▸ **Exercise details**: Examine each line of the data. Copy those that contain the string "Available".

Source records
□ □ □ □ □ □ □

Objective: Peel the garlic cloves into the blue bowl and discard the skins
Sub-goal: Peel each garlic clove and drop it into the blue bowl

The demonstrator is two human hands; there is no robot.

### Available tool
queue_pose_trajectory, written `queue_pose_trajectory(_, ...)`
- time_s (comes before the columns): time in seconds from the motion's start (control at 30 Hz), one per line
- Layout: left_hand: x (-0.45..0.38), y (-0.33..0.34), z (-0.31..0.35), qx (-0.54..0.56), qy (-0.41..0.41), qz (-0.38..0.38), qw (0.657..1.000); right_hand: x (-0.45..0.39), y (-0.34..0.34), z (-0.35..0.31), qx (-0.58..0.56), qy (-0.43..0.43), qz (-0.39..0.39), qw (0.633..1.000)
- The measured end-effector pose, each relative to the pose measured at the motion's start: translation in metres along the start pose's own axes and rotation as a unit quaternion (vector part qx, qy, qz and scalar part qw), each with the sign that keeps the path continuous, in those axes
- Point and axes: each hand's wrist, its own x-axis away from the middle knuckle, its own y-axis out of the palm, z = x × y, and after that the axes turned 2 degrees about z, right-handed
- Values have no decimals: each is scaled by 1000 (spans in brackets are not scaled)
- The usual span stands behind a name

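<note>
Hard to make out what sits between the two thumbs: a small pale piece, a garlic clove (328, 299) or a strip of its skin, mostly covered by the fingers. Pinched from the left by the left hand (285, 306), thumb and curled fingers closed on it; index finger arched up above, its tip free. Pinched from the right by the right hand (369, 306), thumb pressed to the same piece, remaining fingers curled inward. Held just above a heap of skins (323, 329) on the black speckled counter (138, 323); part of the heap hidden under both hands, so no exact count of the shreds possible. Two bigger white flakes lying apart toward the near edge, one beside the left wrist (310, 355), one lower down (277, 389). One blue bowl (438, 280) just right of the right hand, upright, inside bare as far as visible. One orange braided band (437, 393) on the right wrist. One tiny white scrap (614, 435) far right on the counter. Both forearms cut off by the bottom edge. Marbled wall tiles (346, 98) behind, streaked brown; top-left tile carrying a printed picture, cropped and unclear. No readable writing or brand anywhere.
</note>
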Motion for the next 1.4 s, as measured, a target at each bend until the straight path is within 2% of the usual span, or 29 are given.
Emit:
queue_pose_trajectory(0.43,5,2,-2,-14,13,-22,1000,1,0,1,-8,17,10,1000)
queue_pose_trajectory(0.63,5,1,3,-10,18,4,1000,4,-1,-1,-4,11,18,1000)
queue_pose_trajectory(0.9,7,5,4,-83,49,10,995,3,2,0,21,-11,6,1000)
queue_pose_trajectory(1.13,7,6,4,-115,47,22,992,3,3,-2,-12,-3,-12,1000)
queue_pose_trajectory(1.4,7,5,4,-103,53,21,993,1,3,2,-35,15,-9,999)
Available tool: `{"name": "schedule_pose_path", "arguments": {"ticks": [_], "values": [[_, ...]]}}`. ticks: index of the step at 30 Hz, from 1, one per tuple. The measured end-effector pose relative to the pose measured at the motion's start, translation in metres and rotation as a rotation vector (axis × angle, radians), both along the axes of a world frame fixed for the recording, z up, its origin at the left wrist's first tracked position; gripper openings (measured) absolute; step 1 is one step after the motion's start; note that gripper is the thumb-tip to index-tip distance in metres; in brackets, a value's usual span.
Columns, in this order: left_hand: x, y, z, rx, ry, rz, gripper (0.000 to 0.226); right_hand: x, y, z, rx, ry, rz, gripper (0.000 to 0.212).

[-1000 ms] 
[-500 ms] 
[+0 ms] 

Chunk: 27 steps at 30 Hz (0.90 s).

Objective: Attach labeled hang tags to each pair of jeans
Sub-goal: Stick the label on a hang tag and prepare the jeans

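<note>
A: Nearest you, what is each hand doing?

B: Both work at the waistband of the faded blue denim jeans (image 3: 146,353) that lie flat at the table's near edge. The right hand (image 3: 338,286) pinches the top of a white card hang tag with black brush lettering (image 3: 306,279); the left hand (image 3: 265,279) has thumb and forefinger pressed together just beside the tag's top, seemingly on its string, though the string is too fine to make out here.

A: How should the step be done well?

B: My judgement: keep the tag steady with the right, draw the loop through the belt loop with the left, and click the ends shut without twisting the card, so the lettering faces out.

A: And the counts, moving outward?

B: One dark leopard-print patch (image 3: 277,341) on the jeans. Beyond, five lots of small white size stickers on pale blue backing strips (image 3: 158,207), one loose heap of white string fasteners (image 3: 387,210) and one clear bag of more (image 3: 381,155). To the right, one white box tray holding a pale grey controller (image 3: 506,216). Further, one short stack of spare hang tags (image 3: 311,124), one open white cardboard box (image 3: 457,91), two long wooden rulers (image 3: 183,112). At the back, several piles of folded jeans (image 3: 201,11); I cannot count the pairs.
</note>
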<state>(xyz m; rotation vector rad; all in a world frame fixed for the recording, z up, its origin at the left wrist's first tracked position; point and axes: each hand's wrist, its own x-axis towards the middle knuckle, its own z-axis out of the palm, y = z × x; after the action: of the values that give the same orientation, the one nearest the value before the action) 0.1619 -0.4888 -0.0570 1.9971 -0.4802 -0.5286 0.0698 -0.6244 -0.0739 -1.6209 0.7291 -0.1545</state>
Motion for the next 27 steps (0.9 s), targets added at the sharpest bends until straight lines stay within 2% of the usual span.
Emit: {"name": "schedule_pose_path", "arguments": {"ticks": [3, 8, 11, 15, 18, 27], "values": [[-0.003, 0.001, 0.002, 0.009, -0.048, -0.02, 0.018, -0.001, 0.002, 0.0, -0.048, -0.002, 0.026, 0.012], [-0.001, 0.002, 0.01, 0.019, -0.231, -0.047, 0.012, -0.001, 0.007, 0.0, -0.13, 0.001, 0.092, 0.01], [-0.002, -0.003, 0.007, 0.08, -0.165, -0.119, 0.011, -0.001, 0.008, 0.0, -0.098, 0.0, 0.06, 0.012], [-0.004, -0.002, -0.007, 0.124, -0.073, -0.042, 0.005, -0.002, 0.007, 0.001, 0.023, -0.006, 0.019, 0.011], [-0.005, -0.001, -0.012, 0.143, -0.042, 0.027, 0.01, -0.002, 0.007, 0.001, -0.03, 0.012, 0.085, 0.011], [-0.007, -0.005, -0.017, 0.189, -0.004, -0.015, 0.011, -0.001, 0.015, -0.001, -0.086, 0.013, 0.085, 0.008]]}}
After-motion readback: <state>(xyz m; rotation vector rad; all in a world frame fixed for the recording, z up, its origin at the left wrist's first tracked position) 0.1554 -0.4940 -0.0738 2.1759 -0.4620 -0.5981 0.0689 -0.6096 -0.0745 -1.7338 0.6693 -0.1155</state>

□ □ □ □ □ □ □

▸ **Answer below**:
### Available tool
Available tool: `{"name": "schedule_pose_path", "arguments": {"ticks": [_], "values": [[_, ...]]}}`. ticks: index of the step at 30 Hz, from 1, one per tuple. The measured end-effector pose relative to the pose measured at the motion's start, translation in metres and rotation as a rotation vector (axis × angle, radians), both along the axes of a world frame fixed for the recording, z up, its origin at the left wrist's first tracked position; gripper openings (measured) absolute; step 1 is one step after the motion's start; note that gripper is the thumb-tip to index-tip distance in metres; in brackets, a value's usual span.

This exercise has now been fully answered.